THE TASK> Please return the data word for word and leave out any picture it contains.

THE DATA Block Start

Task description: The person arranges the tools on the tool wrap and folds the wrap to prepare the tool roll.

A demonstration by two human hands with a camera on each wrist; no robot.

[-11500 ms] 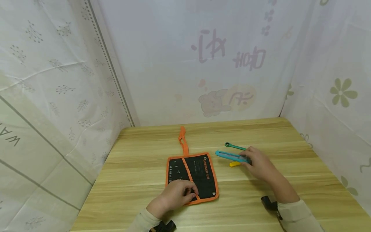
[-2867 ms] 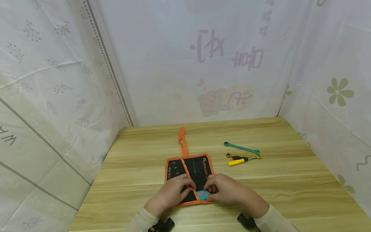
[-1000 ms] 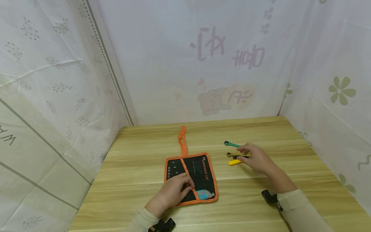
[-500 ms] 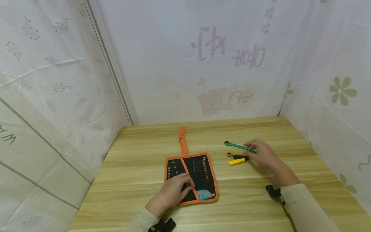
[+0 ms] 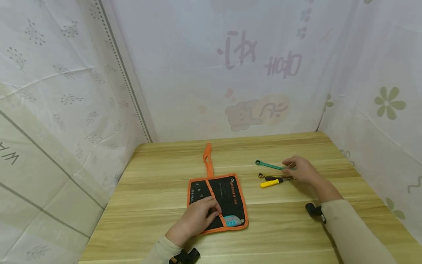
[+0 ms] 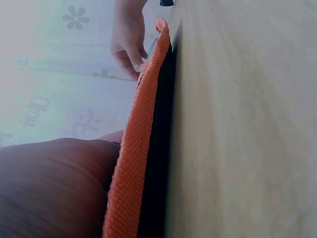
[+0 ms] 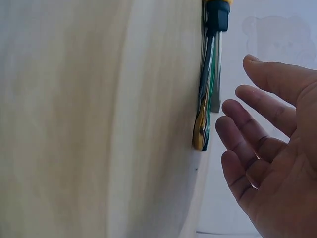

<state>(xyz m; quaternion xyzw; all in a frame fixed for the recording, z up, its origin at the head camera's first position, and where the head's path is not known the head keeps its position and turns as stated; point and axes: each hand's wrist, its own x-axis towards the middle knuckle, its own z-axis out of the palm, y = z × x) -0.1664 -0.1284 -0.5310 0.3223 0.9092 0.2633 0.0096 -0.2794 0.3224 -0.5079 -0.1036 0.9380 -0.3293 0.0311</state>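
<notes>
On the table lies a black tool pouch (image 5: 227,198) with orange edging. My left hand (image 5: 197,216) pinches the orange edge of its pocket, and its fingers cover part of the printed sizes. A turquoise utility knife (image 5: 232,220) sits in the pocket with one end showing. My right hand (image 5: 301,169), fingers spread and loosely bent, hovers at the right end of a green ratchet wrench (image 5: 268,165). The right wrist view shows that hand (image 7: 272,144) apart from the tools. Just in front lie a gold wrench (image 5: 261,175) and a yellow-handled screwdriver (image 5: 269,183).
An orange strap (image 5: 207,157) runs back from the pouch. A black-handled tool (image 5: 271,178) lies between the gold wrench and the yellow screwdriver. Patterned cloth (image 5: 184,73) stands behind the wooden table (image 5: 158,176) and at both sides.
The utility knife, earlier in my right hand, now sits in the pouch. My right hand went back to the tools and, in the last second, shifted right along the green wrench. My left hand stays put.
</notes>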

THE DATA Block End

SOLUTION FOR THIS PROBLEM>
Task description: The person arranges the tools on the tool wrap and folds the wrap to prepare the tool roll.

A demonstration by two human hands with a camera on each wrist; no robot.

[-11500 ms] 
[-2867 ms] 
[-1000 ms] 
[-500 ms] 
[+0 ms] 
[+0 ms] 
[+0 ms] 

<state>(xyz m; quaternion xyzw; all in a frame fixed for the recording, z up, its origin at the head camera's first position, and where the head's path is not known the head keeps its position and turns as stated; point and axes: each hand's wrist, its own x-axis towards the middle knuckle, its own z-axis out of the palm, y = z × x) -0.1664 -0.1284 -0.5310 0.3223 0.9092 0.2633 0.0096 -0.2794 0.3224 -0.5079 -0.1036 0.9380 -0.3293 0.0311</state>
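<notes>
On the table lies a black tool pouch (image 5: 227,198) with orange edging. My left hand (image 5: 197,216) pinches the orange edge of its pocket, and its fingers cover part of the printed sizes. A turquoise utility knife (image 5: 232,220) sits in the pocket with one end showing. My right hand (image 5: 301,169), fingers spread and loosely bent, hovers at the right end of a green ratchet wrench (image 5: 268,165). The right wrist view shows that hand (image 7: 272,144) apart from the tools. Just in front lie a gold wrench (image 5: 261,175) and a yellow-handled screwdriver (image 5: 269,183).
An orange strap (image 5: 207,157) runs back from the pouch. A black-handled tool (image 5: 271,178) lies between the gold wrench and the yellow screwdriver. Patterned cloth (image 5: 184,73) stands behind the wooden table (image 5: 158,176) and at both sides.
The utility knife, earlier in my right hand, now sits in the pouch. My right hand went back to the tools and, in the last second, shifted right along the green wrench. My left hand stays put.
</notes>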

The response to the exercise is now finished.